COPD patients breathing easier from the comfort of their homes
Rockingham General Hospital (RGH) patients with Chronic Obstructive Pulmonary Disease (COPD) are benefiting from a new multi-disciplinary service which aims to provide an improved foundation of care and reduce readmission rates.
COPD is a debilitating disease which causes the pipes of the lungs to narrow, resulting in symptoms including severe breathing difficulties, coughing and increased phlegm. One of the most common causes of COPD is smoking.

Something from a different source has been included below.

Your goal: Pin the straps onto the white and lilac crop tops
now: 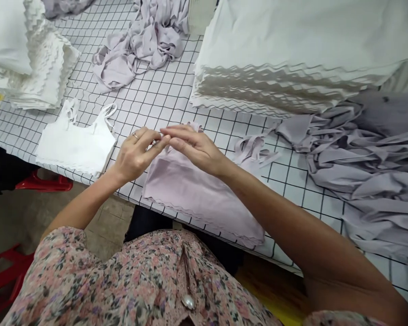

A year ago, the COPD readmission rate for RGH was 24.7 percent, which meant that for every four patients who were admitted to hospital, one was coming back within 28 days.
With the aim to reduce the COPD readmission rates at RGH, the COPD Rapid Access Clinic was implemented by Respiratory Consultant Su Lyn Leong in March 2021 and has since seen a reduction in COPD readmission rates to 15 percent. This data was recently presented at a Health Round Table meeting and was awarded a Certificate of Achievement, with the team being recognised for their innovation to make and lead change, that has resulted in improved patient care.
The COPD Rapid Access Clinic is an outpatient service for discharged patients. Patients are initially supported in the community immediately post discharge by the Aged Care and Transition Liaison Nurse (ACTaLN) team, and subsequently seen in a joint review with a doctor and a physiotherapist within four weeks of discharge. Patients are given a firm diagnosis, a COPD action plan if appropriate, smoking cessation information, a lung disease exercise program which reduces breathlessness, education on techniques to phlegm management, and an understanding of the basics of COPD management, including the right inhaler and how to use it correctly.
COPD Rapid Access Clinic Lead Su Lyn Leong said the success of the service was by no means a one department achievement.
“The implementation of this new service model relied on likeminded healthcare staff, who wanted to make a difference,” Su Lyn said.
Involved in the service are doctors from the Aged Care Rehabilitation Unit and general medicine wards who refer patients to the clinic, outpatients and ambulatory care who have given the clinic access to rooms to see patients, physiotherapists, respiratory physicians and the ACTaLN team.
“Initially our focus was on making a difference to our patients by providing a one stop shop so that they are given the best chance of being able to manage their COPD at home,” Su Lyn said.
“We weren’t expecting huge improvements in the readmission rate, we hoped we would of course see this, but this result has exceeded our expectations – I am really proud of the whole team.”
Previously, when COPD patients were discharged and experienced a flare up, they often were not sick enough to be hospitalised, but also not well enough to be on their own at home. The ACTaLN team filled this gap by upskilling in inhaler technique and general respiratory education to be able to see these patients at home, provide reassurance and support, and check they were using their inhaler correctly.
More recently, Silver Chain and Asthma WA have come on board to offer post clinic support to patients with ongoing education including inhaler technique checks.
As the clinic continues to grow, the aim is to maintain the COPD readmission rate at 15 percent and work towards starting the COPD action plan process earlier, on the ward when the patient is in hospital before they are discharged.